大伙儿一个劲儿夸陆健业,顺带把傻柱踩得死死的。
傻柱听着,脸都绿了。
这回可好,他把全厂的人都给得罪透了。
他瞪着打饭窗口里的陆健业,恨得牙痒痒。
你个死绝户,敢阴我,咱们走着瞧。
王大花也排着队,专门挤到陆健业这窗口。
陆健业眼皮都没抬,手一抖,菜少了半勺。
王大花急了:“陆健业,你故意的!”
“好歹咱们夫妻一场,你就这么绝情?”
陆健业一脸无辜:“胖就是好,脸皮厚。”
“我还没等倒霉呢,你倒先跑没影了。”
“谁不知道,我把家底掏干净给你找工作,你转脸就跟我离。”
“你心不狠?”
“再说了,从前你打我,我这手落下了毛病。”
“下次别来我这打饭,省得碍眼。
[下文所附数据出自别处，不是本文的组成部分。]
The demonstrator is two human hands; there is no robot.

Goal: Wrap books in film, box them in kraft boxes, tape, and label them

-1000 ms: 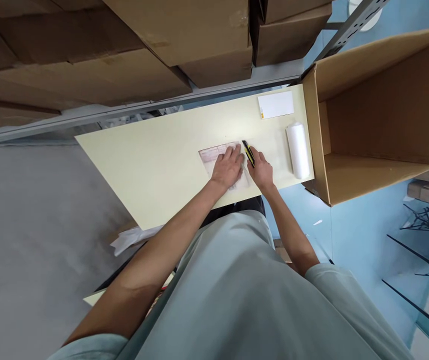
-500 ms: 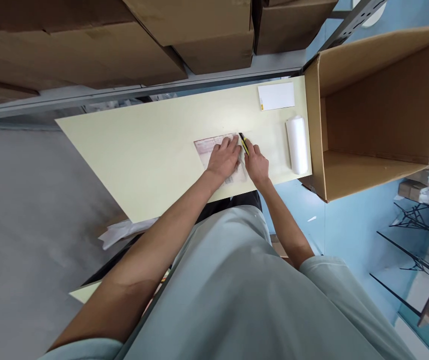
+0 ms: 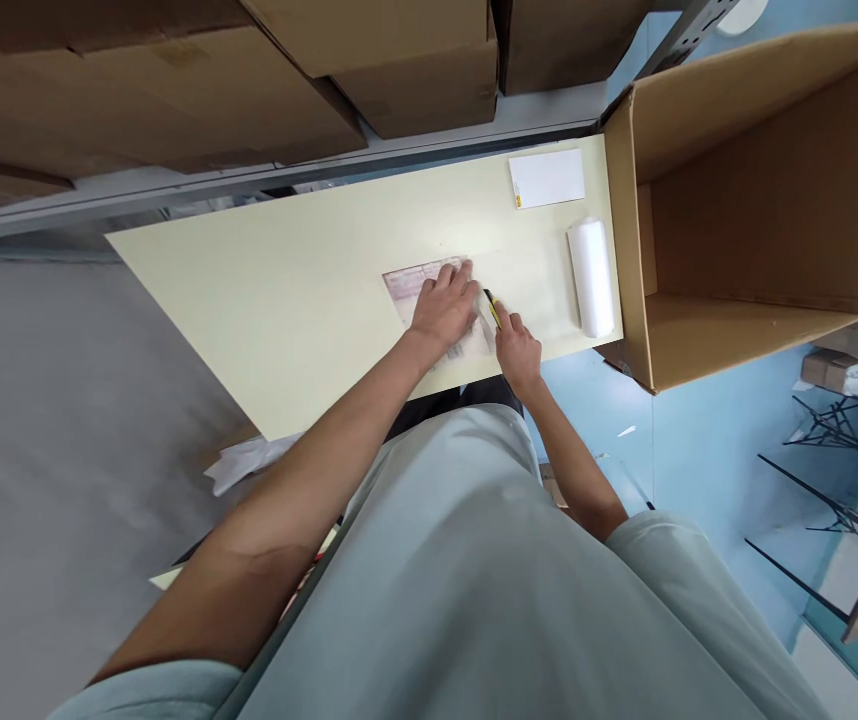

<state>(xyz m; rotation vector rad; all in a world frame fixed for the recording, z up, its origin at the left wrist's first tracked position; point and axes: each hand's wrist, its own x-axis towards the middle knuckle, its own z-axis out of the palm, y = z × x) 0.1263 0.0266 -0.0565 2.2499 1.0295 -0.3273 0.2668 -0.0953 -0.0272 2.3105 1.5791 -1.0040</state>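
Note:
My left hand (image 3: 444, 304) lies flat with its fingers stretched out, pressing a printed sheet (image 3: 408, 287) that looks covered by clear film against the pale board (image 3: 286, 290). Beside it on the right, my right hand (image 3: 517, 348) is wrapped round a yellow and black utility knife (image 3: 494, 308). The knife's dark tip points away from me, close to the right edge of the sheet. Whether the blade touches the film is too small to tell. A white roll (image 3: 592, 278) lies on the board to the right of my hands.
A white card (image 3: 547, 179) lies near the board's far right corner. An open cardboard box (image 3: 643, 250) stands against the board's right end. Closed cartons (image 3: 414, 85) line the shelf (image 3: 466, 130) along the far side. Black metal racks (image 3: 841, 430) stand at the right.
My right hand has drawn the knife toward me along the sheet's right edge. My left hand has stayed on the sheet. The view has shifted slightly.

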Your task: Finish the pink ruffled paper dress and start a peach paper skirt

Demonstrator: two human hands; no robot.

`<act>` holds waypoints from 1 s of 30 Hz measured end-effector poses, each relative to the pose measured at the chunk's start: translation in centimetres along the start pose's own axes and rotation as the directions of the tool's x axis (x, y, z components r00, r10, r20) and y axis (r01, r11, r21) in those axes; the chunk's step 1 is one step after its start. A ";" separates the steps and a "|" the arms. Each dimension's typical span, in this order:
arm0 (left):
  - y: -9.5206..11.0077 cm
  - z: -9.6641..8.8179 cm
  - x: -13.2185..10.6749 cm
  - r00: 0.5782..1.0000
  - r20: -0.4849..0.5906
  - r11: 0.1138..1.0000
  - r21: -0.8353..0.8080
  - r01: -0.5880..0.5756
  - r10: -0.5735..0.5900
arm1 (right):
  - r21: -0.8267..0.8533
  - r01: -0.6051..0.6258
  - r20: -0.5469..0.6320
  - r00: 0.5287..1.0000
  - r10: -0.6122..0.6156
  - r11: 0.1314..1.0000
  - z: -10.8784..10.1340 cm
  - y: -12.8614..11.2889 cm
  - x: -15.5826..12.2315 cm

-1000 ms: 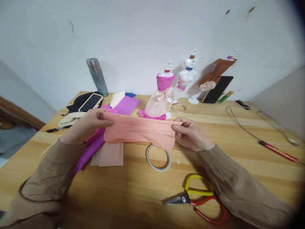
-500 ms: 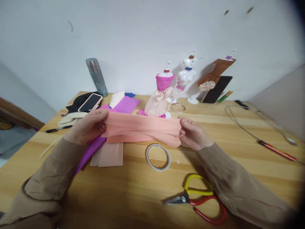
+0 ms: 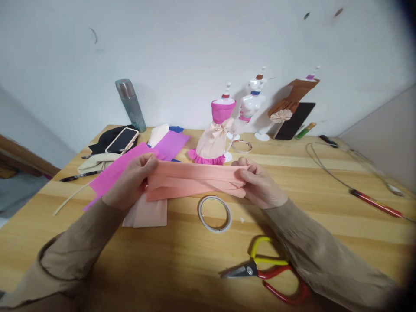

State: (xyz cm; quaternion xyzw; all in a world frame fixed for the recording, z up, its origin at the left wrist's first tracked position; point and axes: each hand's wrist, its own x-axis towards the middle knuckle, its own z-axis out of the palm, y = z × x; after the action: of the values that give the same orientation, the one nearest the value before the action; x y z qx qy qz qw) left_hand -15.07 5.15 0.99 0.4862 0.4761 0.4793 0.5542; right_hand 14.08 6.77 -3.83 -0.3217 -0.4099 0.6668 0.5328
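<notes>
A peach strip of crepe paper or thin fabric stretches between my two hands above the table, its lower layers loosely folded. My left hand pinches its left end; my right hand grips the other end, fingers curled over the edge. Just below the strip lies a roll of double-sided tape. Scissors with one yellow and one red handle rest near my right sleeve. Under my left hand are pale pink sheets and a magenta sheet, both partly covered.
Behind the strip stands a small mannequin in a pink dress, with white mannequins and a brown dress farther right. A bottle and a phone sit back left. A red-handled corded tool lies right.
My hands have come closer together and the peach strip is a little lower and shorter between them. My left hand shifted right, uncovering more of the magenta sheet.
</notes>
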 end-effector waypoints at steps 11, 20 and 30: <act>0.4 0.9 -0.6 0.962 -0.012 0.847 0.476 -0.236 0.274 | -0.164 0.022 -0.080 0.996 -0.035 0.986 0.2 0.4 -0.1; 0.3 0.8 -0.6 0.955 -0.048 0.817 0.530 -0.225 0.294 | -0.152 0.029 -0.134 0.990 -0.049 0.988 0.4 0.0 -0.3; 0.4 1.0 -0.8 0.955 -0.115 0.854 0.486 -0.185 0.273 | -0.152 0.014 -0.150 0.988 -0.037 0.988 0.2 0.5 0.0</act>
State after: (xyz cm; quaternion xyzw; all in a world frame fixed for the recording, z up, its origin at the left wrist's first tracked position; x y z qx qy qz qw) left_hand -14.12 4.26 1.51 0.6142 0.5644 0.4540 0.3133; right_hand 13.73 6.69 -4.18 -0.4059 -0.4212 0.6005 0.5451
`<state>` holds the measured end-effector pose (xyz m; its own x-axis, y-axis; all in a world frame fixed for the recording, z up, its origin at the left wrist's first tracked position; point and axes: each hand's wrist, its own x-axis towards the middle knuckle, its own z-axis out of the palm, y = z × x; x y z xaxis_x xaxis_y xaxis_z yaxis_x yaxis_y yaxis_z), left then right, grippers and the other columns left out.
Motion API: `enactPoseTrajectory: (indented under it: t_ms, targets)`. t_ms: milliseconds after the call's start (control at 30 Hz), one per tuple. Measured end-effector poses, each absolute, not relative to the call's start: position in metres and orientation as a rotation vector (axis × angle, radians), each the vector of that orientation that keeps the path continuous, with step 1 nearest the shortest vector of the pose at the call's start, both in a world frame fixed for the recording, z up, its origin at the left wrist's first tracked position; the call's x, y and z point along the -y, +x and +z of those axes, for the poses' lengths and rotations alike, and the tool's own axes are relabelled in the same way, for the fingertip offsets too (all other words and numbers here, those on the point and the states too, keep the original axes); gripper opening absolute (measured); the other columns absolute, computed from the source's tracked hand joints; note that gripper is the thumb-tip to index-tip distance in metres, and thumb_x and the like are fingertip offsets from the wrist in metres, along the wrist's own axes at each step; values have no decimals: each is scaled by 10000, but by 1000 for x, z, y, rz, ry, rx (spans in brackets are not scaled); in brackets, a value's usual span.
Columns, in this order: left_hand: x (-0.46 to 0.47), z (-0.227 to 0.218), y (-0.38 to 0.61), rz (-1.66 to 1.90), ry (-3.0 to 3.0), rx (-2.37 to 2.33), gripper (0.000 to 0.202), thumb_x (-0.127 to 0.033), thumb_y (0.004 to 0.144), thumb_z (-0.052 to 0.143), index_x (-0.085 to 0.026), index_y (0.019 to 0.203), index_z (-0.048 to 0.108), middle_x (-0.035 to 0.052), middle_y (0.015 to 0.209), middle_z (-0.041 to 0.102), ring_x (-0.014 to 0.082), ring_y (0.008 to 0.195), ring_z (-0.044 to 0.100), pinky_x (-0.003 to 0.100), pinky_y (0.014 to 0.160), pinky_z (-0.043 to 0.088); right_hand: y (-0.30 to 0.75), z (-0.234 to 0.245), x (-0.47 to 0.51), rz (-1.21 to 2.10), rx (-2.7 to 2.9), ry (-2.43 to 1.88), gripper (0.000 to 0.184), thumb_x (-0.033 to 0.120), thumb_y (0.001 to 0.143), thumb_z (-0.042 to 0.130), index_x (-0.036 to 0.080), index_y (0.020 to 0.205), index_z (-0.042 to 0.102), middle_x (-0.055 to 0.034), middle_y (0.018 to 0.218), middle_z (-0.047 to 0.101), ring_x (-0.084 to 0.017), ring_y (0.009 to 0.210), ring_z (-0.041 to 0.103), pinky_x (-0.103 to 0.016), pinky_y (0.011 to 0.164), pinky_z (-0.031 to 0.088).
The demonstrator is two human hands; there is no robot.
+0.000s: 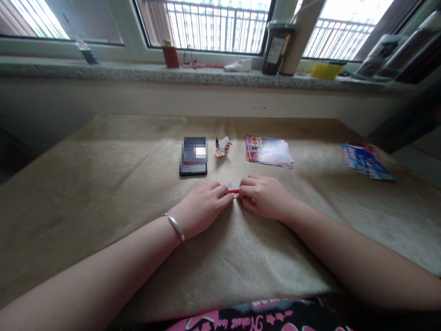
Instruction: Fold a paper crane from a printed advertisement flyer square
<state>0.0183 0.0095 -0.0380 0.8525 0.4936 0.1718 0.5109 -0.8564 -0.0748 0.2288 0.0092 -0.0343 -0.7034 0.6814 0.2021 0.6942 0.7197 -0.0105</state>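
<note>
Between my hands is a small folded piece of paper (233,186), white with a red band, lying low over the tabletop. My left hand (206,204) pinches its left end with thumb and fingers. At the right end, my right hand (263,195) grips it with curled fingers, which cover much of the paper. Just beyond it stands a folded paper crane (223,146), white with red stripes and a dark patch. A phone (193,156) with a blurred-out screen lies to the left of the crane.
A stack of glossy printed flyers (270,151) lies right of the crane, and fanned blue flyers (367,161) lie farther right. The table (86,184) has a tan cover. Along the windowsill (120,73) stand a red container (170,55), a dark lidded jar (275,48) and a yellow item (326,70).
</note>
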Motion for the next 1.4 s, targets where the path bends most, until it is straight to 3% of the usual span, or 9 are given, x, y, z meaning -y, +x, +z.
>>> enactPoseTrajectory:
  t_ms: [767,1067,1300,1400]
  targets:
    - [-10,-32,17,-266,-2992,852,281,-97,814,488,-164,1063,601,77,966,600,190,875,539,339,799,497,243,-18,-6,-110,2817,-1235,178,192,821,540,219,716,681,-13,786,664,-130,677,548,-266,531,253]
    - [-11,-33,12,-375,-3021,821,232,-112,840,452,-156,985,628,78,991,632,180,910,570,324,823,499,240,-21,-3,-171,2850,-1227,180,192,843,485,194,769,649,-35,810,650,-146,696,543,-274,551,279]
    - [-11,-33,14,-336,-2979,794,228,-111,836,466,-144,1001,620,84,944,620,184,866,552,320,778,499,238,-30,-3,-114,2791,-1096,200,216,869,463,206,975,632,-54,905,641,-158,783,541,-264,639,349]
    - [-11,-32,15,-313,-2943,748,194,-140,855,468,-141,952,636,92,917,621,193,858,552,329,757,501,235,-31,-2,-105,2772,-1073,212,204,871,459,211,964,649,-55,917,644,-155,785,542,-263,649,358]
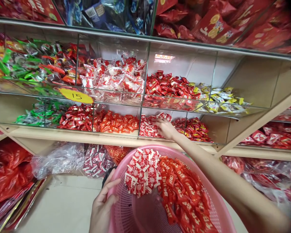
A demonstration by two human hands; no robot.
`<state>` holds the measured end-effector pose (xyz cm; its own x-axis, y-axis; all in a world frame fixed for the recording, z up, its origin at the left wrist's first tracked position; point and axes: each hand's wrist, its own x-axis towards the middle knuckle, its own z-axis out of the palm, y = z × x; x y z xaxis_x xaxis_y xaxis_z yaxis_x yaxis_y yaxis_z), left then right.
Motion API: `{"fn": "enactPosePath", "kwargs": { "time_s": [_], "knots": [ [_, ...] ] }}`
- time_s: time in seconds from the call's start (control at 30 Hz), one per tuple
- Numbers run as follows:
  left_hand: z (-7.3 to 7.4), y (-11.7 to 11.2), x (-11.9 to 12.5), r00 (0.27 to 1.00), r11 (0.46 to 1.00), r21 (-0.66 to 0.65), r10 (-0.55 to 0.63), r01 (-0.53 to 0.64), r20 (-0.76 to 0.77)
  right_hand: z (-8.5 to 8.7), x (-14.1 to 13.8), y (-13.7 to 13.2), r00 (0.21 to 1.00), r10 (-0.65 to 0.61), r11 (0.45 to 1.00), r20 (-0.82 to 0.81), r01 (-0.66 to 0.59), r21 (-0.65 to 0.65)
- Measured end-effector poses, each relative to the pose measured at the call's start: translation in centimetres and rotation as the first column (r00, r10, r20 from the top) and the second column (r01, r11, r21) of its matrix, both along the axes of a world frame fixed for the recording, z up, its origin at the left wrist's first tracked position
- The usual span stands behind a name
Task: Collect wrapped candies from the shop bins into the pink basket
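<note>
My left hand (103, 202) grips the left rim of a pink plastic basket (221, 207), thumb inside and fingers outside. In the basket lie a pile of red-and-white wrapped candies (143, 171) at the left and a larger heap of orange-red wrapped candies (184, 191) at the right. Over the basket, my right hand (165, 127) reaches into a lower shelf compartment. Its fingers are stretched out, touching red-and-white wrapped candies (147, 126) there; the fingertips are partly hidden among the wrappers.
Clear dividers (140, 121) split the shelf into candy compartments. A yellow price tag (76, 95) reading 15 hangs at the left. Below the shelf, bags of candy (98, 160) rest on the tiled floor (65, 200). A red plastic bag (8, 173) stands at far left.
</note>
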<state>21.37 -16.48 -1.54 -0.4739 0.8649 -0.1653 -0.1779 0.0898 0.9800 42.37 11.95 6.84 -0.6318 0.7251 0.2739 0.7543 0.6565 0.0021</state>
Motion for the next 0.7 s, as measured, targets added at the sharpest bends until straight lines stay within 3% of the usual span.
{"fn": "enactPosePath", "kwargs": {
  "time_s": [0.1, 0.27, 0.57, 0.7],
  "knots": [
    [0.0, 0.0, 0.0, 1.000, 1.000, -0.010, 0.004, -0.004, 0.002, -0.6, 0.1, 0.7, 0.995, 0.036, 0.999, 0.098, -0.035, -0.011],
    [0.5, 0.0, 0.1, 1.000, 1.000, 0.003, -0.005, 0.005, 0.018, -0.1, 0.4, 0.7, 0.988, 0.062, 0.998, 0.142, -0.061, -0.012],
    [0.5, -0.1, 0.3, 1.000, 1.000, 0.027, -0.012, 0.012, 0.025, -0.3, 0.7, 0.6, 0.998, 0.000, 0.996, 0.057, 0.005, -0.088],
    [0.9, -0.1, 0.5, 0.999, 1.000, 0.017, 0.006, -0.007, 0.047, 0.7, 1.2, 0.2, 1.000, -0.015, 0.996, 0.024, 0.018, -0.093]
  ]
}}
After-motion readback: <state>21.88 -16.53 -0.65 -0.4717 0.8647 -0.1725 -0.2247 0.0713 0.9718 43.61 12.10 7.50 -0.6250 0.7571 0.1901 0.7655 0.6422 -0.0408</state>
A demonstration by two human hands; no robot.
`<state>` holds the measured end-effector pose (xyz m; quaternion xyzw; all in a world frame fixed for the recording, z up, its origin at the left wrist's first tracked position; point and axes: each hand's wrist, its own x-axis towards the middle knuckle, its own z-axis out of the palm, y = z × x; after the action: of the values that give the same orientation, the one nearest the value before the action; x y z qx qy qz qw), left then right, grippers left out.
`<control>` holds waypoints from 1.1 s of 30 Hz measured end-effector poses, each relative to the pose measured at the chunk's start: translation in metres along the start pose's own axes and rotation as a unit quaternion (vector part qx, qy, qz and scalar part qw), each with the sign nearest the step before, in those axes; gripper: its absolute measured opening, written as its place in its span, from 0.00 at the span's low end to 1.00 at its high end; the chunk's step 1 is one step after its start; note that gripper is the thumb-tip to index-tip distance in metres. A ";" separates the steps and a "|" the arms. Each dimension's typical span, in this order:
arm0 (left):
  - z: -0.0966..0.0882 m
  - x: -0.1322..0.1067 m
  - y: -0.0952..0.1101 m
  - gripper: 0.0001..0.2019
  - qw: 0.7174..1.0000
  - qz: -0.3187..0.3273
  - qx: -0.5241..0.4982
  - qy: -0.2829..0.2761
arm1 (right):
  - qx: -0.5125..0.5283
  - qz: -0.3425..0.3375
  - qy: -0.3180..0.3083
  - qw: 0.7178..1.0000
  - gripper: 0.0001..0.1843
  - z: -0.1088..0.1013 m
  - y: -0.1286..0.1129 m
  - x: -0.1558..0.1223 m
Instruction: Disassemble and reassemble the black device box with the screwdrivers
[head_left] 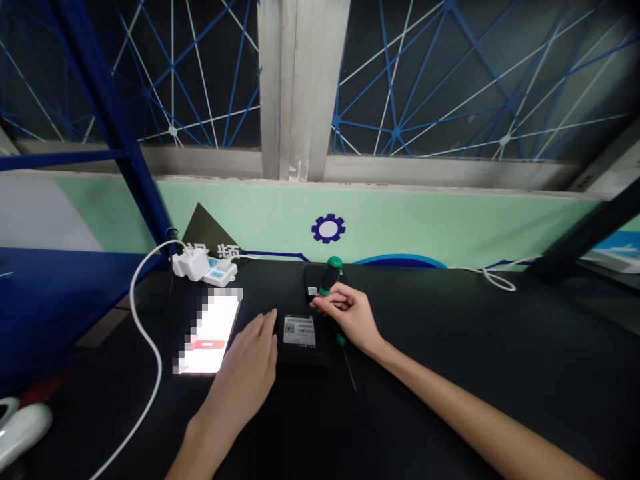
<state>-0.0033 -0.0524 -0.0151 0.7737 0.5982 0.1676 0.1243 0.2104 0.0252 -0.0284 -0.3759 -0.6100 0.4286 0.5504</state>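
Note:
A flat black device [303, 355] with a white printed label lies on the dark table. My left hand [253, 350] rests along its left edge, fingers stretched out and nothing held. Above the device's right side, my right hand [353, 317] is closed around a green-and-black screwdriver [331, 275], its handle end pointing up. The tip of that screwdriver is hidden by the fingers. Below my right hand lies a second screwdriver [349, 365], thin-shafted, with part of its green handle covered by the hand. Behind the first device sits another black box [310, 277] with a small white label.
A lit phone [213, 333], partly pixelated, lies left of my left hand. Behind it are a power strip [220, 272] and a white charger [191, 264], with a white cable [159, 360] curving forward. A white object [25, 427] stands at the left edge. The wall [400, 220] bounds the back.

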 end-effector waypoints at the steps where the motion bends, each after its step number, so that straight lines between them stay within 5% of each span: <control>1: 0.000 0.000 0.000 0.28 1.000 -0.001 -0.001 0.000 | -0.001 0.001 -0.001 1.000 0.19 0.000 0.000 0.000; 33: 0.002 -0.001 -0.001 0.27 1.000 0.002 -0.018 0.014 | -0.007 -0.002 0.001 1.000 0.18 0.000 0.001 0.000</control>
<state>-0.0037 -0.0529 -0.0177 0.7701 0.5953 0.1893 0.1291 0.2101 0.0259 -0.0291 -0.3788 -0.6128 0.4229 0.5497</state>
”
王大花脸涨得通红。
她哪想到陆健业能说出这一串话来。
以前这人闷葫芦似的,胆子小得跟老鼠一样。
当着这么多人的面,他什么都往外抖,一点脸面都不给留。
王大花待不下去了,端着碗灰溜溜地走了。
你最难的时候不在,现在风光了,跟你有关系吗?
王大花放弃那天起,就没资格再沾边了。
贾东旭和王大花坐一桌。
王大花委屈得直掉泪,一个劲儿跟他抱怨。
旁边几个女工还在夸陆健业,有的甚至嚷嚷着要嫁给他。
这些话,像针一样扎进贾东旭耳朵里。